TASK REQUIREMENTS: Starting at the first line, reproduce the listing below in full, exactly as given.

DATA EXTRACT:
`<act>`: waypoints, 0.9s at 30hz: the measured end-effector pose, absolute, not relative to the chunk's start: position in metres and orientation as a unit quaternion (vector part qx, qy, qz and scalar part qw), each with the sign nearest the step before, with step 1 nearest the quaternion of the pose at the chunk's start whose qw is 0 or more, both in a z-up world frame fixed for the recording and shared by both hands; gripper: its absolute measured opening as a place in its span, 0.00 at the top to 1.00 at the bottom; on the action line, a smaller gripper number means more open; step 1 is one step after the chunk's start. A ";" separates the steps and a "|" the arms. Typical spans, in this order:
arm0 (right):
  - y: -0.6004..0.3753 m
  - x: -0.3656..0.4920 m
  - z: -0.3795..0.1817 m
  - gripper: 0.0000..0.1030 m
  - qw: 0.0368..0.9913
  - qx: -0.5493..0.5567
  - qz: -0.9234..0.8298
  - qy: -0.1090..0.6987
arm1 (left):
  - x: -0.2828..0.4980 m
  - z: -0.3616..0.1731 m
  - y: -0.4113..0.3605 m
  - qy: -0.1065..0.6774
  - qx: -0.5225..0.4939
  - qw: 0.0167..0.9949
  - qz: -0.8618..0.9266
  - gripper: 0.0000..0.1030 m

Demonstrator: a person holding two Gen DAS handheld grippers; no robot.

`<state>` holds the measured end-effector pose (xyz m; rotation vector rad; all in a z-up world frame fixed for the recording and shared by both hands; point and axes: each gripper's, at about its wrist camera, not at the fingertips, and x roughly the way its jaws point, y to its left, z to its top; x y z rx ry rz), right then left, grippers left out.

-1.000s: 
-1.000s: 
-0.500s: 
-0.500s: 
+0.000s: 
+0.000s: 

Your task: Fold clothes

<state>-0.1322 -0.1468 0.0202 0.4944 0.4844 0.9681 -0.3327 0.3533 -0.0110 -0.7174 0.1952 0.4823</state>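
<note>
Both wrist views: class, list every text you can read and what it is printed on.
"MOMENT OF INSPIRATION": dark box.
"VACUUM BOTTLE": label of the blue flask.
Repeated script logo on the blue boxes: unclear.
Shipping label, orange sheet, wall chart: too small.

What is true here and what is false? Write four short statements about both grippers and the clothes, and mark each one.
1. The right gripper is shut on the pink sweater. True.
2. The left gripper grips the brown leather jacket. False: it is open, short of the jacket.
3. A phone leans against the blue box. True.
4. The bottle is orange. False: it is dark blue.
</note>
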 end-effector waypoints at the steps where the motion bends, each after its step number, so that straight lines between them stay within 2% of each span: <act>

RESULT OF THIS TASK:
`<act>`: waypoints, 0.9s at 30hz: the measured end-effector pose, absolute, not relative to the chunk's start: position in metres and orientation as a unit quaternion (vector part qx, qy, qz and scalar part qw), each with the sign nearest the step before, with step 1 nearest the quaternion of the pose at the chunk's start whose qw is 0 or more, both in a z-up world frame fixed for the recording and shared by both hands; gripper: its absolute measured opening as a place in its span, 0.00 at the top to 1.00 at the bottom; on the action line, a smaller gripper number means more open; step 1 is one step after the chunk's start. A ";" separates the steps and a "|" the arms. Typical spans, in this order:
arm0 (right):
  - y: -0.6004..0.3753 m
  - x: -0.3656..0.4920 m
  - z: -0.3795..0.1817 m
  - gripper: 0.0000..0.1030 m
  - qw: 0.0368..0.9913
  - qx: -0.5493..0.5567
  - qz: -0.9234..0.8298
  - qy: -0.1090..0.6987
arm1 (left):
  - x: -0.2828..0.4980 m
  - z: -0.3616..0.1731 m
  - y: -0.4113..0.3605 m
  - qy: -0.1065..0.6774
  - qx: -0.5225..0.4939
  - qw: 0.0167..0.9949
  - qz: -0.8618..0.9266
  - gripper: 0.0000..0.1030 m

Demonstrator: a person holding two Gen DAS handheld grippers; no robot.

`<state>` holds the measured end-effector pose (xyz m; rotation vector rad; all in a z-up world frame fixed for the recording and shared by both hands; point and axes: each gripper's, at about its wrist camera, not at the fingertips, and x roughly the way its jaws point, y to its left, z to its top; x y z rx ry rz), right then left, grippers left out.

-1.000s: 
-1.000s: 
-0.500s: 
-0.500s: 
+0.000s: 
+0.000s: 

Your task: Fold clothes

<state>-0.1322 -0.1468 0.0202 0.4944 0.4844 0.9681 -0.3327 0.3533 -0.0110 -0.7174 0.1952 0.4823</state>
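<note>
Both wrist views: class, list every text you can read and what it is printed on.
"MOMENT OF INSPIRATION": dark box.
"VACUUM BOTTLE": label of the blue flask.
Repeated script logo on the blue boxes: unclear.
Shipping label, orange sheet, wall chart: too small.

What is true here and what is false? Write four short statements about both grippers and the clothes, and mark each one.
1. The right gripper is shut on the pink sweater. True.
2. The left gripper grips the brown leather jacket. False: it is open, short of the jacket.
3. A phone leans against the blue box. True.
4. The bottle is orange. False: it is dark blue.
</note>
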 end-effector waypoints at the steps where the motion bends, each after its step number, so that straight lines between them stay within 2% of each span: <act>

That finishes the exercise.